But I'd also point out that a lot of what makes it really suck to live in the worst places in the world isn't often the government but rather the international relationships. Turkey has a particularly brutal government, but it's Nato and EU ally status means that the civilians enjoy modern trade and travel.
The worst times to be in NK was the 90s when there was an ongoing famine and the US refused to lift sanctions thinking it'd spark a civil war that overthrew the regime. It didn't.
You can live a perfectly normal life in Kiev. It’s not exactly an active war zone, you see luxury cars worth hundreds of thousands of dollars on every corner. You can buy bottles of Petrus in 24 hour supermarkets and eat decent food at countless fancy restaurants.
Goodwine in Kiev will also put US luxury grocers to shame. Ukraine might be at war, but the quality of life is hardly bad.

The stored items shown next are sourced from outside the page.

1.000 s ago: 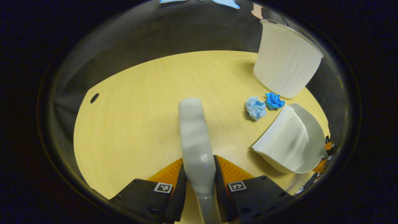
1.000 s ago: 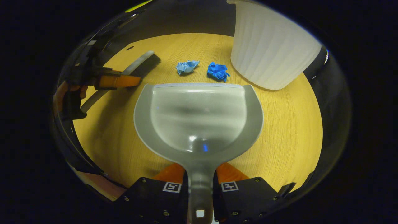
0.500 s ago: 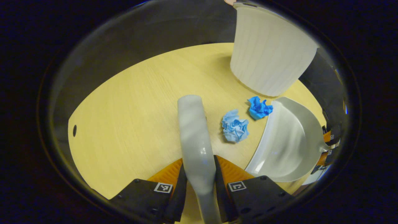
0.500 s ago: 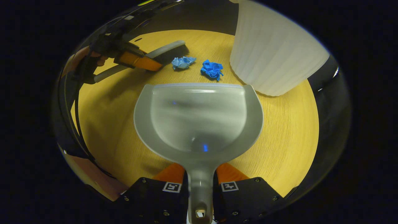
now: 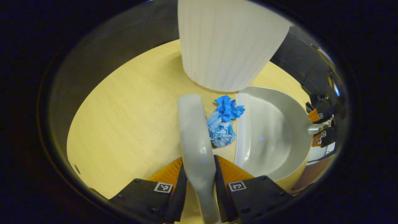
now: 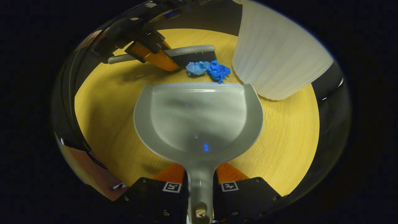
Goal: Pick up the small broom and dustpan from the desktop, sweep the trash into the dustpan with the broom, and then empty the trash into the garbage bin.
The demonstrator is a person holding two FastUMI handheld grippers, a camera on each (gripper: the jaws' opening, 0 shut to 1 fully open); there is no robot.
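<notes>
My left gripper (image 5: 199, 174) is shut on the grey broom (image 5: 194, 130), whose head lies on the wooden desk. In the right gripper view the broom (image 6: 189, 54) has its dark bristles against two crumpled paper balls, one light blue (image 6: 196, 67) and one dark blue (image 6: 219, 71), just beyond the dustpan's front lip. My right gripper (image 6: 200, 183) is shut on the handle of the grey dustpan (image 6: 199, 118), which rests flat on the desk. From the left gripper view the light blue ball (image 5: 221, 132) and dark blue ball (image 5: 228, 109) sit squeezed between broom and dustpan (image 5: 270, 130).
A white ribbed garbage bin (image 5: 227, 43) stands on the desk right behind the paper balls, also at the upper right of the right gripper view (image 6: 276, 59). The desk's edges (image 5: 93, 93) curve round on the left. A hand holds the left gripper (image 6: 152, 49).
The broom has swept toward the dustpan, pushing the light blue ball against the dark blue one at the pan's lip. The dustpan has stayed nearly still.
</notes>
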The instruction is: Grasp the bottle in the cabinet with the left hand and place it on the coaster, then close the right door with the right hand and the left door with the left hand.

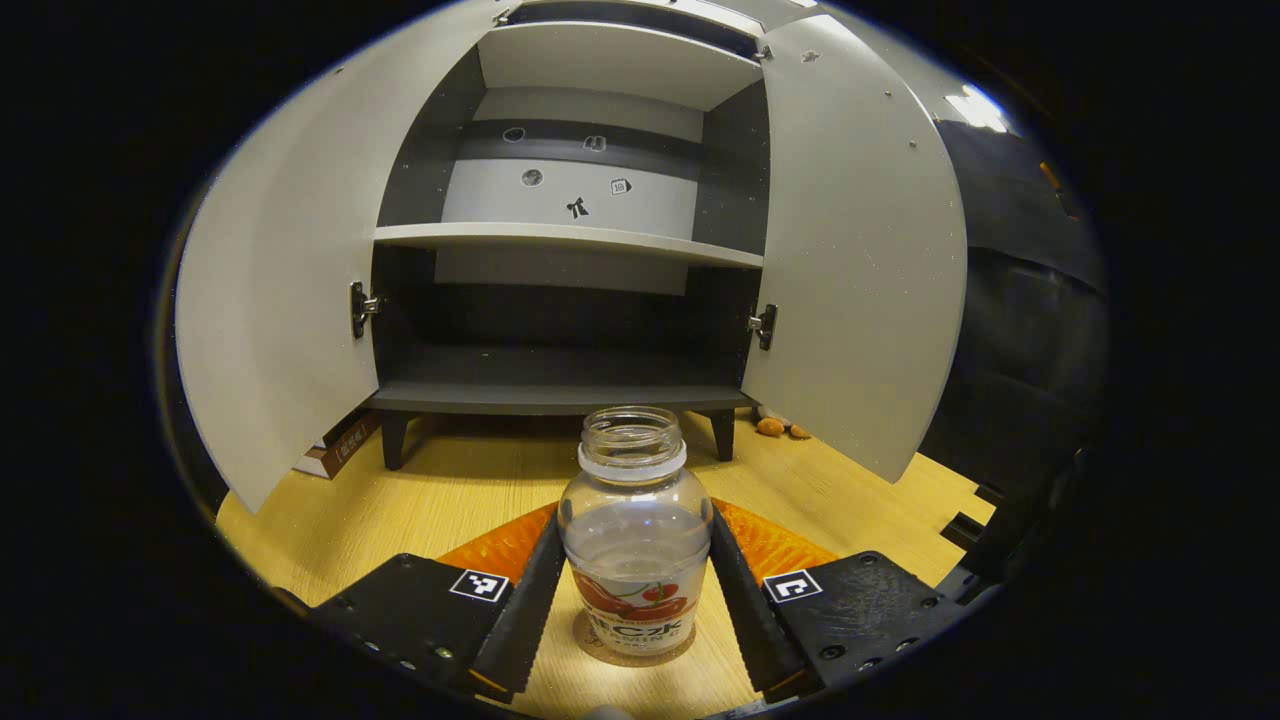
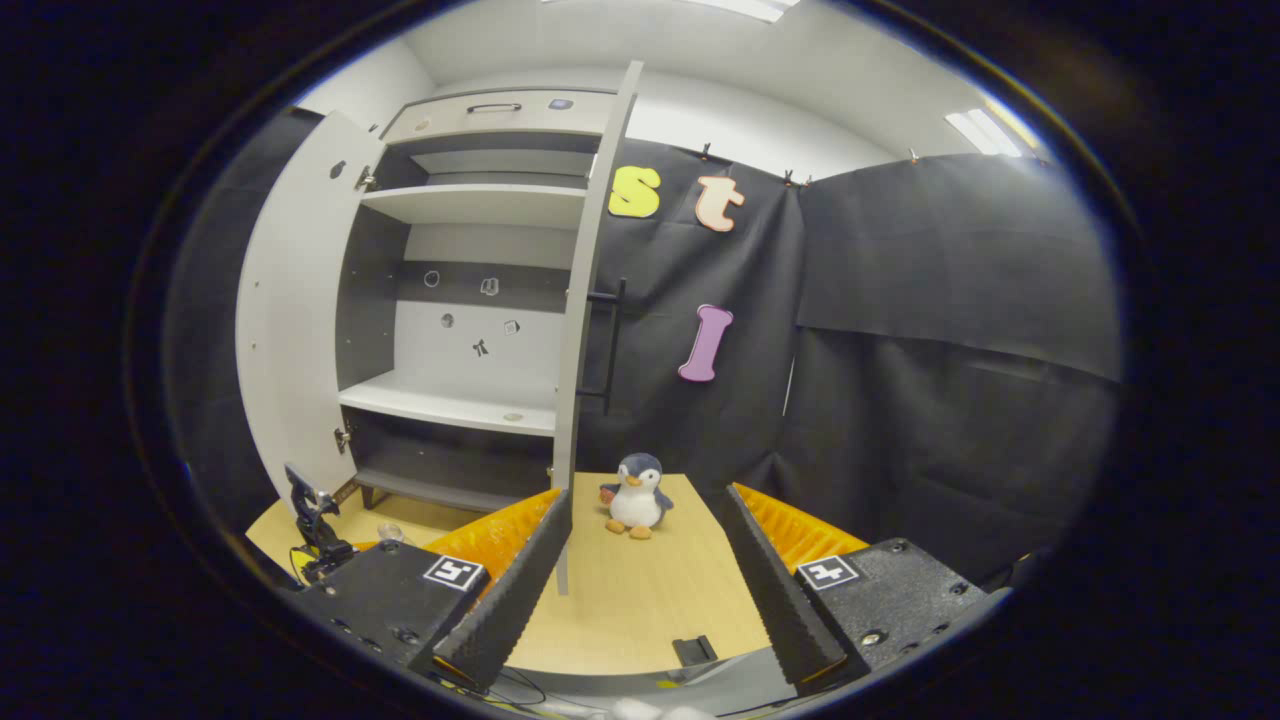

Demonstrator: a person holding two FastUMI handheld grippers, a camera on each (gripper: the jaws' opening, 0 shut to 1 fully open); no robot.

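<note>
A clear lidless bottle [image 1: 635, 540] with a red fruit label stands upright on a round cork coaster [image 1: 588, 642] on the wooden table. My left gripper [image 1: 634, 512] is shut on the bottle, one ribbed finger against each side. Behind it the grey cabinet [image 1: 560, 380] has both doors swung open: left door [image 1: 270, 300], right door [image 1: 850, 260]. In the right gripper view my right gripper [image 2: 645, 495] is open with nothing between its fingers. It sits in front of the right door [image 2: 585, 300], seen edge-on, with its black handle [image 2: 610, 340].
The cabinet shelves [image 1: 570, 238] are bare, with small stickers on the back wall. A penguin plush [image 2: 635, 495] stands on the table right of the right door. A cardboard box [image 1: 340, 445] lies under the left door. Small brown items [image 1: 780, 428] lie by the cabinet's right foot.
</note>
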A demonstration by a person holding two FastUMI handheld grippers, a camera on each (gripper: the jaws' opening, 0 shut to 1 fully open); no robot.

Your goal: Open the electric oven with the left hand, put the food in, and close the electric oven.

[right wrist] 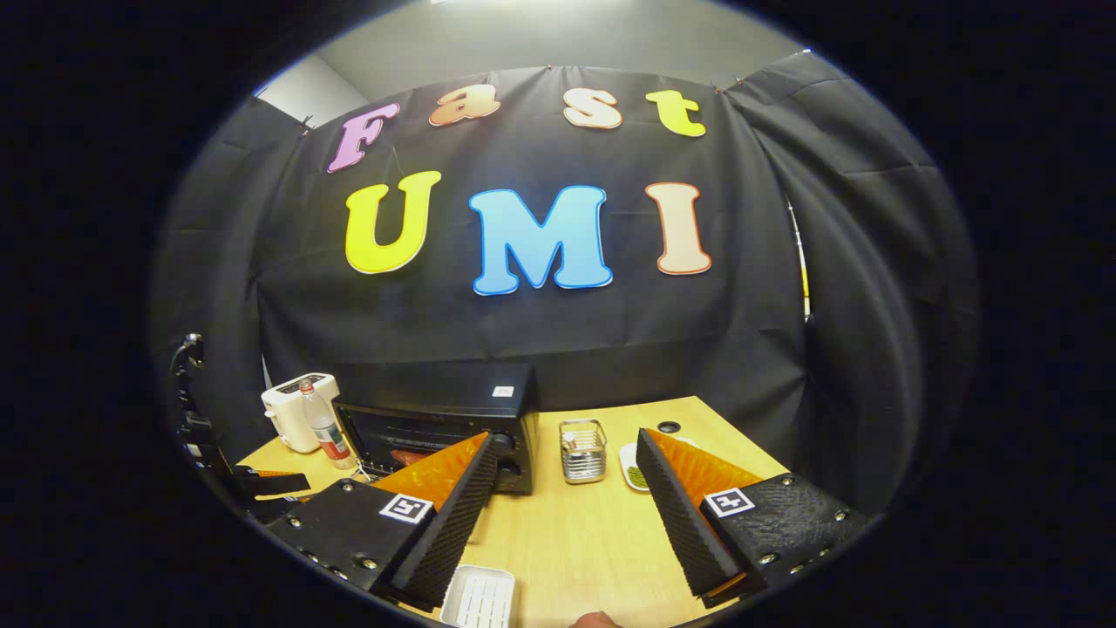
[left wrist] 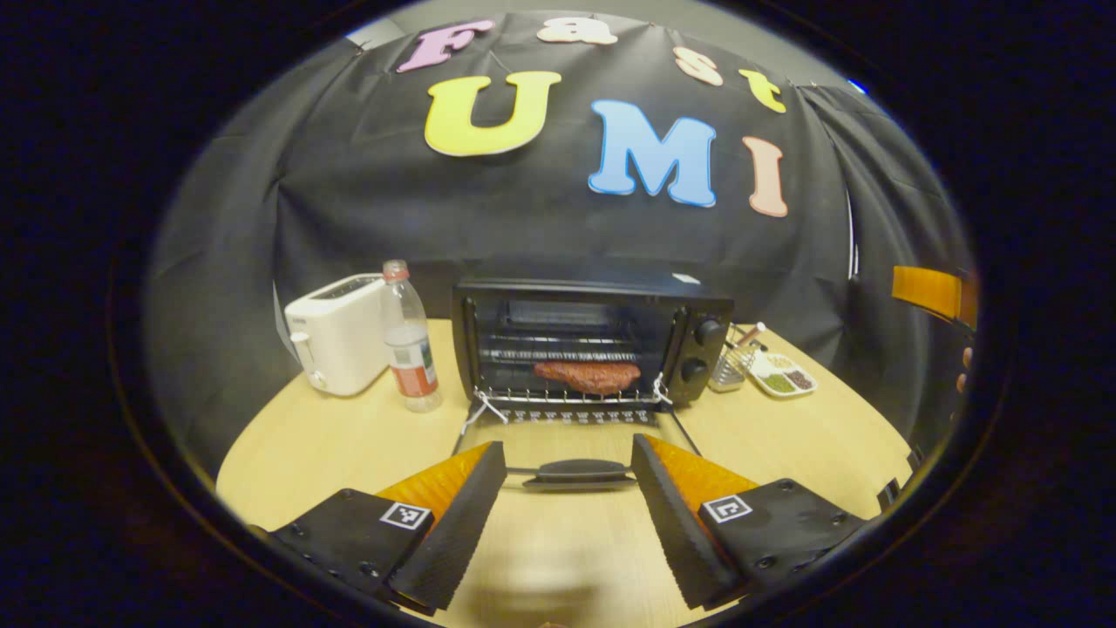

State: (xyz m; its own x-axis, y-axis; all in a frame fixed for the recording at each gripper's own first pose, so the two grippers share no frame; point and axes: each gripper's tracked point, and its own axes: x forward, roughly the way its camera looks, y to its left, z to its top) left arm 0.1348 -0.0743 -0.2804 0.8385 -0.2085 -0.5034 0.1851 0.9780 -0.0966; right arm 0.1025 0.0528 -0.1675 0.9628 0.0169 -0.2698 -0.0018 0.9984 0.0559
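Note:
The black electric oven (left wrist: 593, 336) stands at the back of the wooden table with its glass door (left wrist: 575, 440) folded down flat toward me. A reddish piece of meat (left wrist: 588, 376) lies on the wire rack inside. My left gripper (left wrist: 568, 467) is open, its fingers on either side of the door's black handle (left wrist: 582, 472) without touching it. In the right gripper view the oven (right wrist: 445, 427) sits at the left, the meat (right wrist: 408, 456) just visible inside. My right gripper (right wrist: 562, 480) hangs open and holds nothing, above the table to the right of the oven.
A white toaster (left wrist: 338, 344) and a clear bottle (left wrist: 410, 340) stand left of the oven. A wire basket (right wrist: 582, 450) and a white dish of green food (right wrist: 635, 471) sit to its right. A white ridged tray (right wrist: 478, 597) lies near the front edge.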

To each their own. I wouldn't. In part because once you're in North Korea, you're not getting out. That isn't the case for Ukraine, Syria or any of the other war-torn countries.
NK does actually allow people to leave, mostly to china and mostly after they attain a high social class. A decent number of tourists, including US citizens, go on tours of NK.
I didn't know this. Source? I thought Pyongyang controls its elites' movement even more strictly than its commoners'.
I guess I shouldn't have written leave, but to visit other countries. I don't think you can change your citizenship.
[1] https://www.youngpioneertours.com/can-north-koreans-travel/
Me as me? Gaza. Because I'd get out. That's a bullshit answer, though, so I'll answer as a local. And there, it's honestly a coin toss because Gaza is possibly the shittiest war zone outside Africa right now. But if you said North Korea or Syria during its civil war? North Korea or Myanmar? I'm going with not Pyongyang.
The only one where I'd honestly choose North Korea hands down is Sudan, because that's the one nobody really gives a shit about which means it's going to go on forever.
Of course it isn't, it's entirely porous to the IDF. I'm an American citizen. If I were teleported to Gaza I'd probably be fine. At material risk of being fucked up. But I'd take my chances there over being an American teleported to North Korea.
Sure. And yes, it's risky. But there are two million people in Gaza and half a dozen to a dozen, on average, being killed each day. If I, literally I, were teleported into Gaza, my primary operational concern would be avoiding Hamas. (My primary operational goal, getting to an internet-connected device.)
> no one is launching rockets onto North Korea
Correct, their security forces are undisrupted.
...nobody argued the proxy wars were good for those countries. Just that if you're turned into a random local in one of those theatres, chances are you're better off a decade or two later than if you're turned into a random North Korean.